Released: September 29, 2009
Full disclosure: I have always been a rabid Alice in Chains fan. But I have to admit, I wanted to hate this CD. A new release after lead singer Layne Staley’s death didn’t seem right to me. However, Black Gives Way To Blue has seriously grown on me, and I urge anyone who is a fan of the band or of the genre to give it a try.
No band blends painful, tortured lyrics together with grungy, distorted riffs in quite the same way as Alice in Chains. With lyrics like, “I want you to kill me, and dig me under/I want to live no more” from 1992’s “Dirt,” Alice in Chains seems like another whiny emo band; very cliché now over 15 years later. But strangely enough, the band seems to be the one of only ones that can pull off such depressing lyrics without the music sounding hokey.

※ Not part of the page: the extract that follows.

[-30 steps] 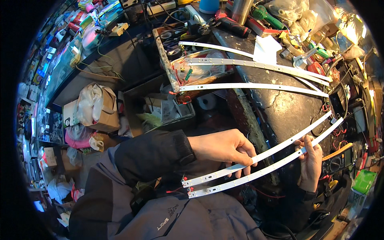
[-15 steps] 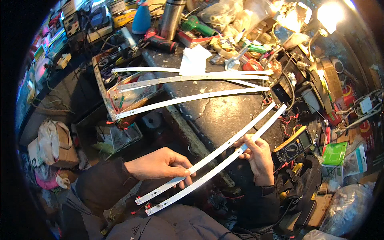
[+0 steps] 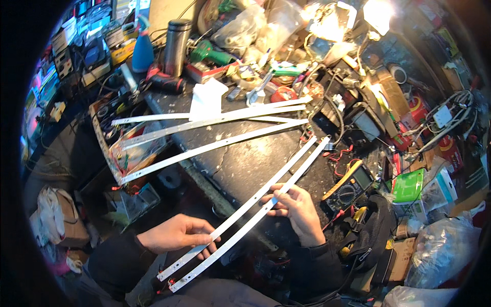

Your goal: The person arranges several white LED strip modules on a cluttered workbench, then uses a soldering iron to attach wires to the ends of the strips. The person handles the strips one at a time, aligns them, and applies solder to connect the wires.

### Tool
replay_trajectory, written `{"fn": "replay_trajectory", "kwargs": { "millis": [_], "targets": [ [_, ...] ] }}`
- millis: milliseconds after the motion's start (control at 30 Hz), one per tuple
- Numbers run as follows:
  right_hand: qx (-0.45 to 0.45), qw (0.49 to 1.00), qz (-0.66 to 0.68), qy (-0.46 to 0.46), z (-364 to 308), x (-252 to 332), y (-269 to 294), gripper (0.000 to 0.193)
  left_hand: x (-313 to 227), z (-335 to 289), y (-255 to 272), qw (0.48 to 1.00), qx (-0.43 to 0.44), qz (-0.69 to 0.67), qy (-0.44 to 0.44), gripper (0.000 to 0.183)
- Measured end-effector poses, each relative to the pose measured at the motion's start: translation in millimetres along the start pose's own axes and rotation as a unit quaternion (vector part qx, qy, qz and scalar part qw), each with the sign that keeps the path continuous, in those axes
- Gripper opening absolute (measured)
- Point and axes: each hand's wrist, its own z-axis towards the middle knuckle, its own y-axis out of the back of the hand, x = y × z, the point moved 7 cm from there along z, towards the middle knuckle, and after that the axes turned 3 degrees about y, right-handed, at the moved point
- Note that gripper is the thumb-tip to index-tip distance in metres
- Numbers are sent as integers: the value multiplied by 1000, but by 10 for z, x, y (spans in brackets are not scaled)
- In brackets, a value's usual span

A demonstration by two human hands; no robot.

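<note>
Two long white LED strips run slantwise from my lap up to the dark bench, side by side and a little apart. My left hand [image 3: 176,233] pinches the left LED strip [image 3: 235,217] near its lower end, thumb on top and fingers beneath. Farther up, my right hand [image 3: 299,210] grips the right LED strip [image 3: 244,229] between thumb and fingers. Small red connectors [image 3: 171,281] show at the near ends. Beyond my hands, several more white strips [image 3: 215,145] lie across the bench, and a white sheet of paper [image 3: 207,100] rests over one of them.
A yellow and black multimeter [image 3: 345,189] lies right of my right hand. Under the strips' left ends stands an open box [image 3: 105,148] of parts. A steel flask [image 3: 177,48], a blue spray bottle [image 3: 142,51] and a green-handled tool [image 3: 212,52] stand or lie behind. Bright lamp [image 3: 378,15] far right.
The view has swung, so the bench and its things sit farther left and mostly lower. Both hands keep their grip on the same two strips.
</note>
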Motion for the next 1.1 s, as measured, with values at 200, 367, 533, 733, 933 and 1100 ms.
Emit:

Alice in Chains was started in Seattle in 1987 by lead singer Layne Staley and guitarist Jerry Cantrell. Two of their albums topped the Billboard charts, 1994’s Jar of Flies and 1995’s Alice in Chains. They have had 11 top ten songs, and six Grammy nominations. Along with Nirvana, Soundgarden, and Pearl Jam, Alice in Chains was one of the frontrunners of the grunge scene, and one of the most successful rock bands in the 1990s. You might know them from songs such as “Them Bones” and “Man In The Box,” which can be heard on Guitar Hero and Rockband today.
That being said, Alice in Chains is no longer the same raw, disturbed band that it was in the mid-90s. Tragically, lead singer Layne Staley died of an overdose spurred by his depression in 2002. Without Staley, the band went on hiatus for three years, and then reunited with new lead singer William Duvall. Black Gives Way To Blue is the band’s first studio album in 14 years.
With new singer Duvall, the band has a completely new sound. While still pulling from its grunge and heavy metal roots, the sound is more polished. Black Gives Way To Blue lacks the pure emotion that Layne Staley’s vocals brought, but yet it brings something completely new.
It’s easier to compare the new CD to Jerry Cantrell’s solo album, Degradation Trip. Both are full of the powerful riffs and dramatic lyrics that Cantrell has always written, but both seem to be longing for Staley. Appropriate, since both mourn the death of the late singer in many of the tracks. In addition to familiar riffs, Cantrell takes lead vocals on many songs in Black Gives Way To Blue, which helps the sound seem more familiar to old fans.
Duvall’s strength is also his weakness: he sounds a bit like Staley. He has the same vocal power and amazing vibrato that Staley possessed, but he lacks the fierce pain that always came through in Staley’s songs. However, he sounds great in concert on all of the old tracks, and blends in well with the remaining core members of Alice in Chains: Sean Kinney, Mike Inez and Jerry Cantrell. The core trio is perhaps what makes this dynamic work: Alice in Chains is similar enough to appease old fans, but Duvall’s fresh blood gives the band appeal to new fans as well, and shakes up the sound. The result? An album that sounds familiar, yet nothing like any album the band has put out before.
The opening track “All Secrets Known” really grabs the listener in and uses the same distorted but beautiful melodies that Jerry Cantrell is known for. Crooning, “There’s no going back to the place we started from,” Cantrell brings up the death of Staley and lets fans know that it’s “time to start living” by playing again without him. The single, “Check My Brain,” initially sounds a little generic. But I urge listeners to revisit it. It is so catchy; it will definitely grow on you. “A Looking In View” is one of the strongest tracks on the album. At over seven minutes, it is a grunge epic with extremely heavy riffs and strong drum beats. “When The Sun Rose Again” is reminiscent of Jar of Flies, combining melancholy lyrics with beautiful, somewhat sad melodies. Both of these tracks sound most like the old Alice in Chains, so old fans will approve. The closing track “Black Gives Way To Blue” is the slowest track on the album. The chorus of “Lay down, black gives way to blue/Lay down, I’ll remember you” seems a perfect way to pay tribute to the late Staley, and to end the album.
Layne Staley was the epitome of a tortured artist, and it’s fair to say Alice in Chains will never sound quite the same without him. However, Black Gives Way To Blue soars despite his absence.